**Assignment:** Return the material below exactly, but only from the line with "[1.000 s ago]" through the line with "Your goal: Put", and without its pictures.
—————
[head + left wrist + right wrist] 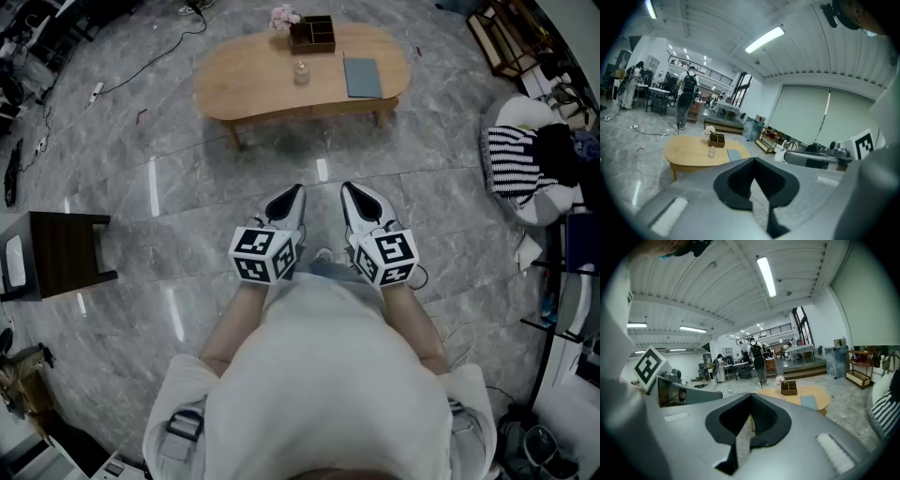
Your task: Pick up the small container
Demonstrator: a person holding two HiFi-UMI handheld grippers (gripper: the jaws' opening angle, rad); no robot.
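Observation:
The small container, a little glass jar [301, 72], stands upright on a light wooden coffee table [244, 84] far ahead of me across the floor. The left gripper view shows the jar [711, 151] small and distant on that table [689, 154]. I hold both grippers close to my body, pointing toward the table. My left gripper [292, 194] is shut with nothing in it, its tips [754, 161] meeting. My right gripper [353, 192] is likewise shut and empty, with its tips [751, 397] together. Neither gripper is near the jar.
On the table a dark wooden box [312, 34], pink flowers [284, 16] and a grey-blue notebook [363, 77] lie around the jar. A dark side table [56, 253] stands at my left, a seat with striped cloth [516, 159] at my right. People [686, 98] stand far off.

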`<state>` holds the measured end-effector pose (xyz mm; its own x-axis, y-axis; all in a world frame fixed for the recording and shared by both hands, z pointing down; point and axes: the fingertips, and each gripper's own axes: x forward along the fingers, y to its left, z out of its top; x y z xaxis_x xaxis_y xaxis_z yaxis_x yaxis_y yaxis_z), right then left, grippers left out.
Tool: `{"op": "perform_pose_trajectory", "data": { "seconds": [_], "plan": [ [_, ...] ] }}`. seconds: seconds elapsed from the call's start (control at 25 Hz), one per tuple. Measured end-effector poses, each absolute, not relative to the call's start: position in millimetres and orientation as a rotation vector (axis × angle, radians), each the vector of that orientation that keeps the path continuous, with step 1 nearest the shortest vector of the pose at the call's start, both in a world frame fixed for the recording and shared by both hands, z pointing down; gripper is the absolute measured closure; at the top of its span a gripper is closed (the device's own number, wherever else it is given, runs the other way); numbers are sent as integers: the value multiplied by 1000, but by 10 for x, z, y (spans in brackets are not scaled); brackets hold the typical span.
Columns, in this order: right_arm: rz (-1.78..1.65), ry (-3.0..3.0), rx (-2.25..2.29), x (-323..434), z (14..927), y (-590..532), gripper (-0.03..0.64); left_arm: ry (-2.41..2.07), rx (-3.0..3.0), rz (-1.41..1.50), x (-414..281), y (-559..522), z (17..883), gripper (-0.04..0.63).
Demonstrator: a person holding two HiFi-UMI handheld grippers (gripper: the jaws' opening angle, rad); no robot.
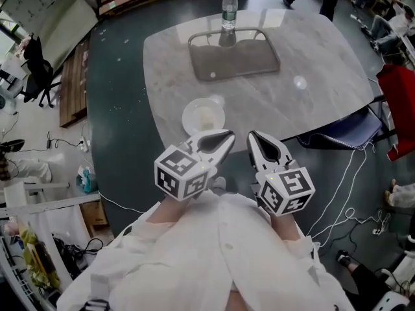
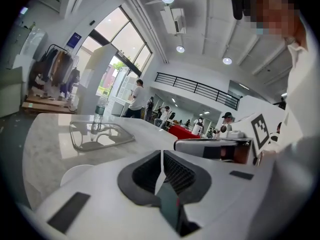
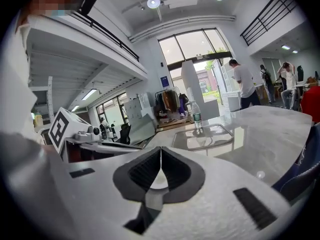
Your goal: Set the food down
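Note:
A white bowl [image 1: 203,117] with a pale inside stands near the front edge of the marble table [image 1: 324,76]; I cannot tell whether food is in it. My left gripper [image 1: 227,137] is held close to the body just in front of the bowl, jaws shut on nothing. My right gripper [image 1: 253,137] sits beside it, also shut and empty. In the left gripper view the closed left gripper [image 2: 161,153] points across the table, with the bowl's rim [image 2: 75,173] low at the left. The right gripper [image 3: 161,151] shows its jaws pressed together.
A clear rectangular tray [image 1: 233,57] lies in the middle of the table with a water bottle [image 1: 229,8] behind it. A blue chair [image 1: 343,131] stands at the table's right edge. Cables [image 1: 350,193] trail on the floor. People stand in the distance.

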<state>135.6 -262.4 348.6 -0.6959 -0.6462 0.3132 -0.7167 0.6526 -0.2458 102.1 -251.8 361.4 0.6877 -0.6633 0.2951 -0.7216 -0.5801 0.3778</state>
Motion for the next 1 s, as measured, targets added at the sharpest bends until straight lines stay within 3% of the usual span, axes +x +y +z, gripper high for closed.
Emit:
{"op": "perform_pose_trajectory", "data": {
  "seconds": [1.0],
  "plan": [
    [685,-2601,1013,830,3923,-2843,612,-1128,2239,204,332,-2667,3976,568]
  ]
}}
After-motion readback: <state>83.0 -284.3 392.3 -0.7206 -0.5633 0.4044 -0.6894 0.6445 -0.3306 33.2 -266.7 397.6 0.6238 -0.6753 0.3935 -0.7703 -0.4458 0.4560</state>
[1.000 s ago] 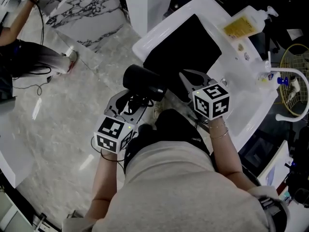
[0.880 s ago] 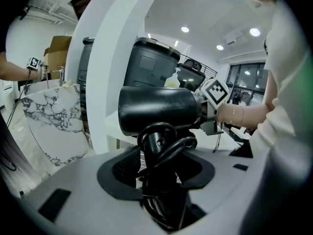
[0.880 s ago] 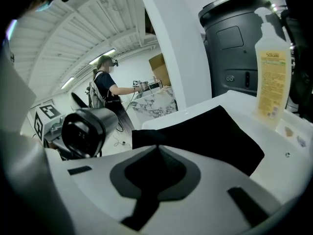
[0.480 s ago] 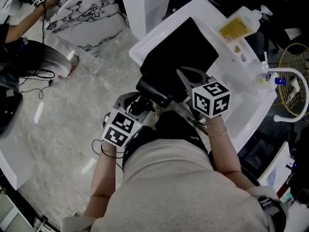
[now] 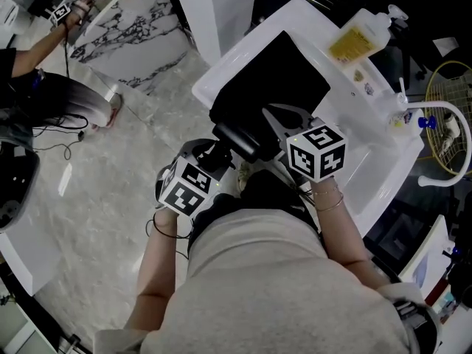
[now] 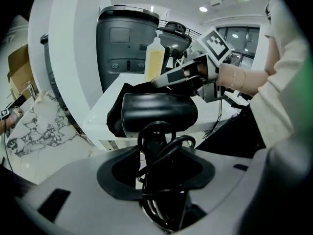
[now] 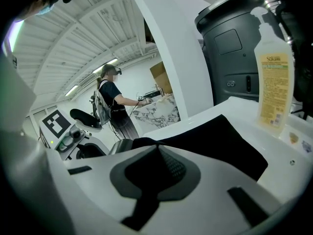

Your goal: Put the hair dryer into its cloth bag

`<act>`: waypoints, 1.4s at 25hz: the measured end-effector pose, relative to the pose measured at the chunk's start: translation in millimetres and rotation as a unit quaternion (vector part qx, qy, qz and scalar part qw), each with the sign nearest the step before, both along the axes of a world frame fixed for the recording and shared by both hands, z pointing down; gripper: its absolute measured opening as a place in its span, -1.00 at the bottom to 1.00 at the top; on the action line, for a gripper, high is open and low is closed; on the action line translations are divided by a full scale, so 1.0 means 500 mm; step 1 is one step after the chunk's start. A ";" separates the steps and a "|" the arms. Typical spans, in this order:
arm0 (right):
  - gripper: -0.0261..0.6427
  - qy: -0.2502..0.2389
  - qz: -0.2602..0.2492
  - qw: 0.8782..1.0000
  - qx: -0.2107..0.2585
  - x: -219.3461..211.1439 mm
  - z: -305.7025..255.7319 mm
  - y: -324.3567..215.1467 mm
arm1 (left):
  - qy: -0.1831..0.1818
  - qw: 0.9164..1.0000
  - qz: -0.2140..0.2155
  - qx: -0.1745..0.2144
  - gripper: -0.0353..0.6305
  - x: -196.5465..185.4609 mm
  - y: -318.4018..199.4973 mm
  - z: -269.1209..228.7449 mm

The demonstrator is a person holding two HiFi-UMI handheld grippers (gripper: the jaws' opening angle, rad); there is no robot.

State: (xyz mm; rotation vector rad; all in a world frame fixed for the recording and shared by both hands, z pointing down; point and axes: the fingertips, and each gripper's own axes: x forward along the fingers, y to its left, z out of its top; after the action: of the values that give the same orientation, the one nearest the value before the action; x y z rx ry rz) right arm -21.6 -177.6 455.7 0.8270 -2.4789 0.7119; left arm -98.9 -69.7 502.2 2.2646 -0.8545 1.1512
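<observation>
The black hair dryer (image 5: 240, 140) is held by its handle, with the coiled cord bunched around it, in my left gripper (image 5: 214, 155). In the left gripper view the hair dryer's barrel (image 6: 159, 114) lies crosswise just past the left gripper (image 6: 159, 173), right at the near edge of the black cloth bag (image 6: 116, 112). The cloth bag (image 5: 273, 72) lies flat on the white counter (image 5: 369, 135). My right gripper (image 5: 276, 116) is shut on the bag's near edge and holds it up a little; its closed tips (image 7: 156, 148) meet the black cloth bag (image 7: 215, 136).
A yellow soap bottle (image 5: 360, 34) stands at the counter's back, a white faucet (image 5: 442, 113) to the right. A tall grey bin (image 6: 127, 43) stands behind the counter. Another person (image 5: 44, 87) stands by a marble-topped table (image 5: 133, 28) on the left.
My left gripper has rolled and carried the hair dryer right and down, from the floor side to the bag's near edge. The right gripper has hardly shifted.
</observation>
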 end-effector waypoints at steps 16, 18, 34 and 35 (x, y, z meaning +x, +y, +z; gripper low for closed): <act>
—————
**Task output:**
[1.000 s ago] 
[0.880 s ago] 
[0.880 s ago] 
[0.480 s ago] 
[now] 
[now] 
[now] 

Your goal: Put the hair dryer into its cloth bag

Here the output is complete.